ACTIVITY: Filter the entries that follow, copying every line in which the word "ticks" appears.

PROVIDED RECORDS:
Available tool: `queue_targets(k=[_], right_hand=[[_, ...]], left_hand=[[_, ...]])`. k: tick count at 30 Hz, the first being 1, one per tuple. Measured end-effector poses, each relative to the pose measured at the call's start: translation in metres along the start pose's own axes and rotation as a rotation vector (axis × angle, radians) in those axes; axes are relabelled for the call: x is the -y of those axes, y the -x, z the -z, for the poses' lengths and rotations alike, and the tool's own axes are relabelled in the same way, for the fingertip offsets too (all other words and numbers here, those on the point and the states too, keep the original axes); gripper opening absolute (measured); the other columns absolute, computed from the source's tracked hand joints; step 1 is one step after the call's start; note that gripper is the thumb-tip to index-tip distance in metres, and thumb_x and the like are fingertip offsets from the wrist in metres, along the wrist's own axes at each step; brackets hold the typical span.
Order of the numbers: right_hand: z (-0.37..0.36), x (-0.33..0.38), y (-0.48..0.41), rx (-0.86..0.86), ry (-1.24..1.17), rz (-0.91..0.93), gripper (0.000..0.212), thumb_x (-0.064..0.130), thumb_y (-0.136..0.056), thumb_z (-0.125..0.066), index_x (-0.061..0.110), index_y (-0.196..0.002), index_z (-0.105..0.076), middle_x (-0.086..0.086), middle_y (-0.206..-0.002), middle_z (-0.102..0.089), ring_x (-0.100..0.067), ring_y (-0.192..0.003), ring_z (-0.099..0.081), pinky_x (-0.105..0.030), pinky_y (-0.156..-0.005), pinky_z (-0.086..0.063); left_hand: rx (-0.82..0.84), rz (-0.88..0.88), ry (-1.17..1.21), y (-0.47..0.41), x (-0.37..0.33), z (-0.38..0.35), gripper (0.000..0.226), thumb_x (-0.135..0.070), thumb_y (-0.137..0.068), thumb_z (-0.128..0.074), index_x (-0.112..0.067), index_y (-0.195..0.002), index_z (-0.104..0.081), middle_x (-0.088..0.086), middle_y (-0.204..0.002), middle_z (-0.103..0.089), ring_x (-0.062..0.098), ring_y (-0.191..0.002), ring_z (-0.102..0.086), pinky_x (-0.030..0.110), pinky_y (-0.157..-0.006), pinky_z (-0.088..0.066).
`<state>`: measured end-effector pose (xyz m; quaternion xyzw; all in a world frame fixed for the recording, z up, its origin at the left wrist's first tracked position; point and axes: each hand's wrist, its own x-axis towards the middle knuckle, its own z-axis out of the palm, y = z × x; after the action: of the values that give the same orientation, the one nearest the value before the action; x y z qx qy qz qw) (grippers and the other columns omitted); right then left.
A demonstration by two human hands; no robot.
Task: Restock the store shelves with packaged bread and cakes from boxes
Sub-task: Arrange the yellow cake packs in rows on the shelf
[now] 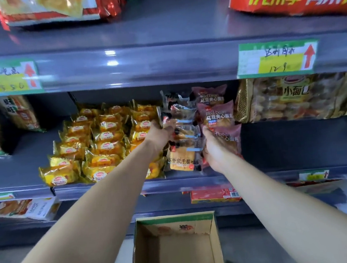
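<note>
Clutching row of clear-wrapped layered-bread packs [184,134] w/ L grip [161,132], fingers curled, mid grey metal shelf [284,142]. Clasping front maroon red-bean bread pack [231,140] w/ R grip [216,151], just beside that row. Below shelf: open brown cardboard box [177,252].

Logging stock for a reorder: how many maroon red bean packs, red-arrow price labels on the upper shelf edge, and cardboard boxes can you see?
Maroon red bean packs: 3
Red-arrow price labels: 2
Cardboard boxes: 1
Total: 6
</note>
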<state>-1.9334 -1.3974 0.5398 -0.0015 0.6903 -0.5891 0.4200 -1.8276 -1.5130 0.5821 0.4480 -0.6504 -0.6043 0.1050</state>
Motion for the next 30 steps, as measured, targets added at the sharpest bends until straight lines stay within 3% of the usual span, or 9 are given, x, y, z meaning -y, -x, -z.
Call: queue_targets(k=[3, 6, 9, 13, 16, 18, 21, 25, 30], right_hand=[[0.002, 0.010, -0.003, 0.098, -0.010, -0.010, 0.061, 0.068, -0.086, -0.040, 0.021, -0.120, -0.060, -0.010, -0.130, -0.060, -0.024, -0.118, -0.057, -0.046, -0.106, -0.040], [0.008, 0.010, -0.020, 0.146, -0.044, -0.004, 0.049, 0.057, -0.095, -0.035, 0.019, -0.101, -0.065, -0.012, -0.112, -0.068, -0.024, -0.104, -0.064, -0.040, -0.092, -0.049], [0.005, 0.015, -0.026, 0.150, -0.087, 0.003, 0.051, 0.059, -0.093, -0.039, 0.017, -0.104, -0.065, -0.010, -0.106, -0.071, -0.025, -0.098, -0.068, -0.040, -0.082, -0.054], [-0.004, 0.021, -0.035, 0.090, -0.090, -0.020, 0.082, 0.081, -0.059, -0.054, 0.025, -0.118, -0.062, -0.007, -0.117, -0.067, -0.029, -0.102, -0.066, -0.053, -0.092, -0.051], [-0.006, 0.018, -0.047, 0.055, -0.084, -0.010, 0.096, 0.086, -0.043, -0.053, 0.028, -0.119, -0.062, -0.006, -0.118, -0.066, -0.030, -0.104, -0.064, -0.053, -0.094, -0.048], [-0.009, 0.023, -0.044, 0.049, -0.070, -0.008, 0.097, 0.086, -0.040, -0.053, 0.030, -0.118, -0.062, -0.006, -0.117, -0.066, -0.030, -0.104, -0.064, -0.054, -0.095, -0.048], [-0.010, 0.032, -0.049, 0.089, -0.051, 0.016, 0.089, 0.086, -0.051, -0.056, 0.029, -0.119, -0.062, -0.008, -0.116, -0.068, -0.030, -0.103, -0.065, -0.053, -0.095, -0.048], [-0.006, 0.026, -0.098, 0.126, 0.003, 0.022, 0.128, 0.096, -0.019, -0.057, 0.036, -0.133, -0.049, -0.006, -0.139, -0.053, -0.029, -0.122, -0.054, -0.061, -0.105, -0.033], [-0.008, 0.034, -0.095, 0.115, -0.055, 0.009, 0.133, 0.095, -0.013, -0.056, 0.031, -0.130, -0.051, -0.007, -0.134, -0.056, -0.028, -0.116, -0.058, -0.059, -0.105, -0.034]], left_hand=[[-0.001, -0.006, 0.148, -0.013, -0.013, -0.009, 0.061, -0.025, -0.091, -0.059, -0.013, -0.142, -0.027, 0.006, -0.139, -0.050, 0.027, -0.110, -0.060, 0.029, -0.076, -0.057], [-0.002, -0.003, 0.189, -0.027, -0.014, -0.018, 0.062, -0.031, -0.086, -0.062, -0.020, -0.139, -0.031, 0.006, -0.134, -0.053, 0.030, -0.120, -0.054, 0.044, -0.092, -0.052], [0.010, 0.027, 0.243, -0.036, -0.010, -0.025, 0.053, -0.028, -0.090, -0.059, -0.020, -0.135, -0.034, 0.009, -0.130, -0.057, 0.031, -0.116, -0.058, 0.053, -0.082, -0.055], [0.021, 0.039, 0.283, -0.041, -0.003, -0.028, 0.042, -0.027, -0.093, -0.056, -0.017, -0.130, -0.040, 0.009, -0.119, -0.064, 0.024, -0.098, -0.063, 0.041, -0.065, -0.057], [0.034, 0.018, 0.302, -0.042, 0.002, -0.027, 0.031, -0.027, -0.094, -0.055, -0.018, -0.122, -0.043, 0.008, -0.117, -0.065, 0.028, -0.097, -0.066, 0.046, -0.078, -0.057], [0.030, 0.003, 0.289, -0.043, 0.005, -0.026, 0.034, -0.030, -0.094, -0.056, -0.018, -0.123, -0.043, 0.008, -0.118, -0.064, 0.029, -0.101, -0.066, 0.049, -0.086, -0.055], [-0.016, -0.033, 0.242, -0.046, 0.004, -0.025, 0.045, -0.036, -0.091, -0.058, -0.018, -0.128, -0.040, 0.007, -0.121, -0.062, 0.033, -0.105, -0.064, 0.049, -0.082, -0.056], [0.022, -0.042, 0.269, -0.053, -0.002, -0.018, 0.058, -0.039, -0.091, -0.056, -0.027, -0.140, -0.028, 0.006, -0.124, -0.061, 0.029, -0.102, -0.066, 0.043, -0.063, -0.059], [0.088, 0.037, 0.335, -0.064, -0.005, -0.017, 0.055, -0.053, -0.090, -0.051, -0.017, -0.130, -0.049, 0.011, -0.111, -0.069, 0.032, -0.096, -0.069, 0.051, -0.075, -0.058]])
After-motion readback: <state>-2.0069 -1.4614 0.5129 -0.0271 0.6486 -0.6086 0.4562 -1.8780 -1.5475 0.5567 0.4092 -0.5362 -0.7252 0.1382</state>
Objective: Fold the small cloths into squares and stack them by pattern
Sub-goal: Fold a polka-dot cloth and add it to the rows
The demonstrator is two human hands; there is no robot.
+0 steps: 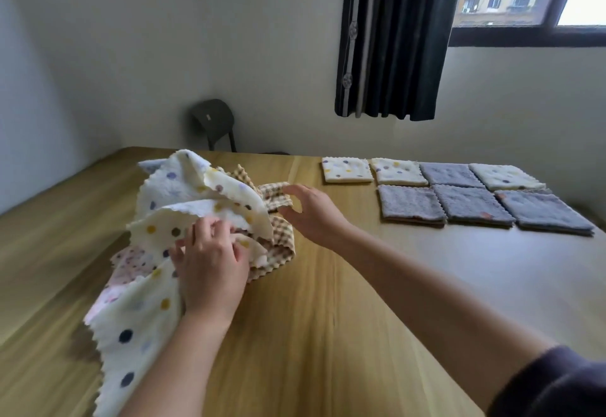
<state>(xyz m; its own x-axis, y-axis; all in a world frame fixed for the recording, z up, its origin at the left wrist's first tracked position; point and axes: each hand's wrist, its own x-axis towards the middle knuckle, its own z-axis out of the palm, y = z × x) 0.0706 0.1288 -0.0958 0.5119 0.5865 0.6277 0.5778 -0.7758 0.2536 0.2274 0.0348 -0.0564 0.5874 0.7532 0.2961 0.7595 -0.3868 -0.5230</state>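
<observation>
Unfolded pile (196, 219) left of folded squares (459, 193)

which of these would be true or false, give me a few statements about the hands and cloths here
1. The left hand grips a dotted cloth in the loose pile. True.
2. All the folded squares are grey. False: three are white with dots, four are grey.
3. The right hand reaches to the checked cloth. True.
4. On the table, the folded squares lie left of the loose pile. False: they lie to its right.
</observation>
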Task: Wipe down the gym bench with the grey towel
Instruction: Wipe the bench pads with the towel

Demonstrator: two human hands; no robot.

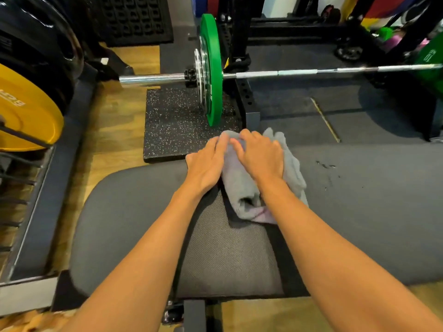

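Note:
The dark grey padded gym bench (359,212) stretches across the lower half of the head view, with a mesh strip down its middle. A bunched grey towel (239,188) lies on the bench's far edge near the centre. My left hand (208,164) presses flat on the towel's left side, fingers spread forward. My right hand (261,154) rests on top of the towel, fingers curled over its far part. Small wet drops (326,166) sit on the pad to the right of the towel.
A barbell (299,73) with a green plate (211,68) rests just beyond the bench on a speckled rubber mat (172,125). Yellow plate (26,111) and black plates stand on a rack at left. A black rack frame (242,32) rises behind.

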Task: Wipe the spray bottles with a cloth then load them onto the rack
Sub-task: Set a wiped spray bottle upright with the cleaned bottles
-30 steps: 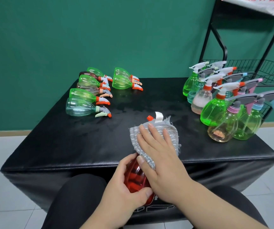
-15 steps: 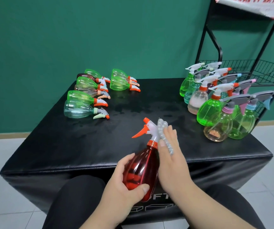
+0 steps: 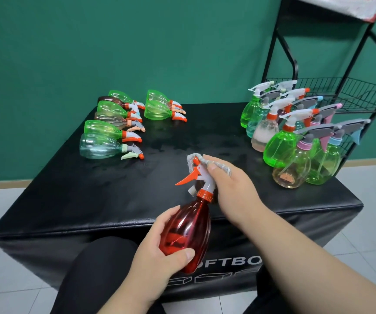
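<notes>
The left hand (image 3: 157, 252) comes up from below and grips the belly of the red spray bottle (image 3: 189, 232), with the thumb laid across its near side and the fingers curled round the far side. The bottle is held off the surface above the middle of the near edge of the black padded box (image 3: 69, 200). It tilts away from the person, and its orange trigger points left.

The right hand (image 3: 232, 189) reaches in from the right with the wrist bent. Its thumb and fingers pinch the grey cloth (image 3: 222, 166) against the white spray head, and the cloth drapes over the nozzle.

A cluster of lying bottles (image 3: 114, 128) sits by the far left corner. The upright bottles (image 3: 282, 143) crowd along the right edge, just in front of the black wire rack (image 3: 341, 91).
</notes>
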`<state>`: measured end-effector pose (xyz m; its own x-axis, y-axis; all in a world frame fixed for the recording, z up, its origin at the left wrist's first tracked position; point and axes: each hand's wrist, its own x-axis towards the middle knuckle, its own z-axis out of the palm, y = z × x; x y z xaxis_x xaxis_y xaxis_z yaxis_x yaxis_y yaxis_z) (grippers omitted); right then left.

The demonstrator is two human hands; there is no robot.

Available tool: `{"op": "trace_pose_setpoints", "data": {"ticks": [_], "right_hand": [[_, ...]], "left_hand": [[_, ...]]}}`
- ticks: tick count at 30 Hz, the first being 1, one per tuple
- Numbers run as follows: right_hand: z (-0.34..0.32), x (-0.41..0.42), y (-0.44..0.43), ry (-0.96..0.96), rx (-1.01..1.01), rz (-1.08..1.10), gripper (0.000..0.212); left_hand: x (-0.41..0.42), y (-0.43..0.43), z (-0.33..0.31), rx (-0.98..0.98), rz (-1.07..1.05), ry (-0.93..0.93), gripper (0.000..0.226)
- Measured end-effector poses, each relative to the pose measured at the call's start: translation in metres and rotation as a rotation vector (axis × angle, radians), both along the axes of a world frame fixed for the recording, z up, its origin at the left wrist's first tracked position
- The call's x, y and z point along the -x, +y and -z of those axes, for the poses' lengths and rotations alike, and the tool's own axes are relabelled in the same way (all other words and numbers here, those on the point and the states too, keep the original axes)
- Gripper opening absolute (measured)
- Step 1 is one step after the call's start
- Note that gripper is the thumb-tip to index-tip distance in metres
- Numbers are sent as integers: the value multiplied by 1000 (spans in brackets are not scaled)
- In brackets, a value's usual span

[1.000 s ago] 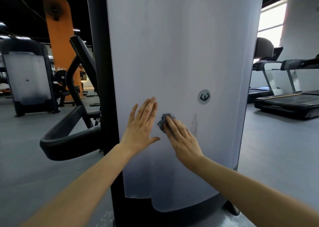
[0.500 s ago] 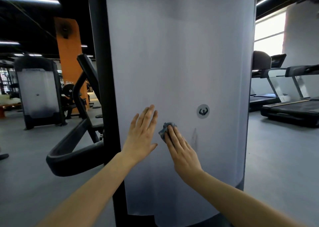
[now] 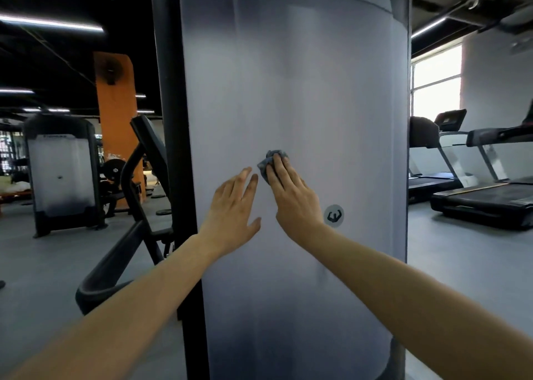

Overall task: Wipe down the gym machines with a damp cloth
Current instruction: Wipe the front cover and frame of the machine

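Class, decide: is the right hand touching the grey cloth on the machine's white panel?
Touching. The head view shows the right hand with its fingers laid over the cloth, pressing it against the white panel.

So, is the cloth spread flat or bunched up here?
Bunched. The cloth is a small crumpled wad, pressed against the white panel under the straight fingers of the right hand.

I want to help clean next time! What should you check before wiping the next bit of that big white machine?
1. The cloth sits under the right hand: ok.
2. The cloth is pressed against the white panel: ok.
3. The left hand is open, clear of the cloth: ok.
4. The cloth is damp enough: cannot tell.
5. Nothing blocks the white panel above the cloth: ok.
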<state>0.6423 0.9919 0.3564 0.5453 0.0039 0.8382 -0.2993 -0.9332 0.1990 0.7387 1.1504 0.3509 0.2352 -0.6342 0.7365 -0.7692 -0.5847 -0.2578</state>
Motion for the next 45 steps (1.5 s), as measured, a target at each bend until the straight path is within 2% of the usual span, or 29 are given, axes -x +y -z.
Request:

ANSWER AREA:
Available tool: `{"op": "trace_pose_setpoints", "data": {"ticks": [_], "right_hand": [[_, ...]], "left_hand": [[_, ...]]}}`
- ticks: tick count at 30 Hz, the first being 1, one per tuple

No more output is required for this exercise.